The task:
In which lines of the data does the string "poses" appear? Copy every one.

-.-.-

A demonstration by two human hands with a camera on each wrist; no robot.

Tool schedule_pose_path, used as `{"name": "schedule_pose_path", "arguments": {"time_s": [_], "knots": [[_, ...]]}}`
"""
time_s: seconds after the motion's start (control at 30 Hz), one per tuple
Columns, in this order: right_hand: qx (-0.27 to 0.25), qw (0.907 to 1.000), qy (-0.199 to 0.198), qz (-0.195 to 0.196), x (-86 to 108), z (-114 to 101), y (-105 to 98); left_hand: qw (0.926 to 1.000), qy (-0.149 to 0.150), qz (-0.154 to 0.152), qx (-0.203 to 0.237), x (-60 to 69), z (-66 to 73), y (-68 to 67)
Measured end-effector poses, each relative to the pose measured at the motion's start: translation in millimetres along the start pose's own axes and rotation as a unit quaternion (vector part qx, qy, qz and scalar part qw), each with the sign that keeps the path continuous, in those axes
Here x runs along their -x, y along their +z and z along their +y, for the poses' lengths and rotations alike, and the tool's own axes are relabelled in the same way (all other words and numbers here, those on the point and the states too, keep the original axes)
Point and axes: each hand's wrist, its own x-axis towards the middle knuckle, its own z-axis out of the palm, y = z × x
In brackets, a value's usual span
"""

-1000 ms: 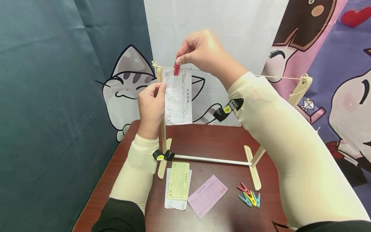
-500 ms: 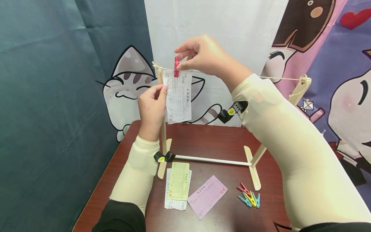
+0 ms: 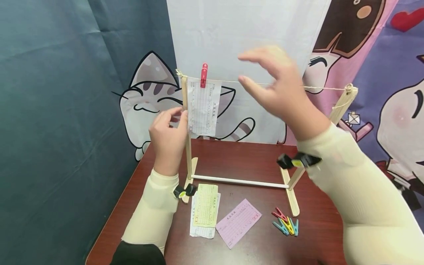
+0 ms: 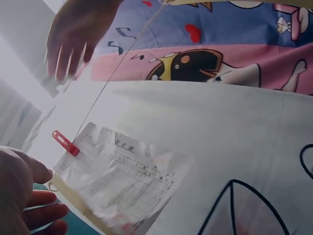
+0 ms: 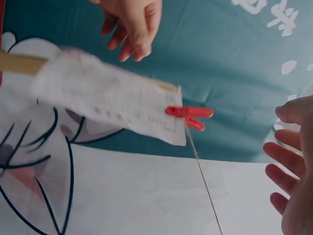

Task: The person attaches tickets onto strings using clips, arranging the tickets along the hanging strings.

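A white printed slip (image 3: 204, 110) hangs from the string (image 3: 228, 81), held at its top edge by a red clothespin (image 3: 204, 75). My left hand (image 3: 168, 140) is beside the left wooden post, just left of the slip. In the left wrist view its thumb (image 4: 36, 169) and fingers are apart from the slip and hold nothing. My right hand (image 3: 281, 81), slightly blurred, hovers in front of the string to the right of the clothespin. Its thumb and fingers are spread, with nothing between them, as the right wrist view also shows.
The string runs between two wooden posts, the right one (image 3: 341, 103) leaning, joined below by a white rod (image 3: 238, 181). On the brown table (image 3: 258, 158) lie a yellow slip (image 3: 206, 206) over white paper, a pink slip (image 3: 238, 223) and several clothespins (image 3: 286, 221).
My right hand has let go of the red clothespin and moved right. My left hand has released the slip's left edge and dropped slightly left and down. The slip now hangs by itself.
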Motion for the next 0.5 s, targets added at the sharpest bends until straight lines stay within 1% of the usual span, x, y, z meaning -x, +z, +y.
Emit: {"name": "schedule_pose_path", "arguments": {"time_s": [0.07, 0.1, 0.13, 0.17, 0.2, 0.23, 0.27, 0.3, 0.33, 0.37, 0.43, 0.47, 0.5], "knots": [[-0.016, 0.9994, -0.023, 0.021, 31.7, -5, -7, 0.9999, 0.015, -0.004, 0.000, 14.8, -4.7, -4.2], [-0.022, 0.9994, -0.018, 0.018, 50.2, -7, -9, 0.9998, 0.018, -0.011, -0.003, 24.2, -7.6, -5.9], [-0.026, 0.9996, -0.007, 0.009, 70.0, -9, -10, 0.9995, 0.017, -0.027, -0.007, 35.0, -10.6, -7.7], [-0.025, 0.9996, 0.006, -0.007, 91.2, -9, -10, 0.9988, 0.006, -0.048, -0.012, 47.5, -14.3, -8.4], [-0.020, 0.9991, 0.021, -0.033, 113.6, -6, -10, 0.9970, -0.010, -0.074, -0.021, 61.4, -18.4, -7.9], [-0.012, 0.9971, 0.041, -0.063, 136.8, -3, -9, 0.9932, -0.028, -0.108, -0.033, 76.6, -22.7, -6.9], [-0.002, 0.9940, 0.061, -0.091, 161.0, 1, -7, 0.9866, -0.049, -0.147, -0.051, 93.1, -28.0, -4.7], [0.010, 0.9890, 0.086, -0.120, 185.7, 6, -5, 0.9766, -0.076, -0.190, -0.066, 110.2, -32.9, -1.8], [0.026, 0.9818, 0.117, -0.147, 210.1, 11, -4, 0.9641, -0.099, -0.233, -0.080, 127.9, -37.6, 1.8], [0.041, 0.9738, 0.149, -0.167, 234.4, 16, -3, 0.9501, -0.120, -0.273, -0.092, 145.8, -41.5, 6.0], [0.064, 0.9545, 0.216, -0.196, 280.9, 26, -2, 0.9206, -0.145, -0.346, -0.109, 179.2, -47.2, 14.8], [0.075, 0.9423, 0.253, -0.206, 302.4, 29, -1, 0.9056, -0.152, -0.379, -0.115, 194.5, -48.3, 19.1], [0.085, 0.9290, 0.289, -0.214, 322.1, 31, -1, 0.8936, -0.153, -0.406, -0.114, 207.9, -47.9, 22.9]]}}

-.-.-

Response:
Measured end-effector poses, each relative to the pose measured at the motion's start: translation in millimetres along the start pose's own axes and rotation as a unit quaternion (vector part qx, qy, qz and scalar part qw), each with the sign that keeps the path continuous, in those axes
Here x runs along their -x, y along their +z and z along their +y, for the poses' lengths and rotations alike, and the tool's own axes are relabelled in the same way (all other words and numbers here, those on the point and the states too, keep the original axes)

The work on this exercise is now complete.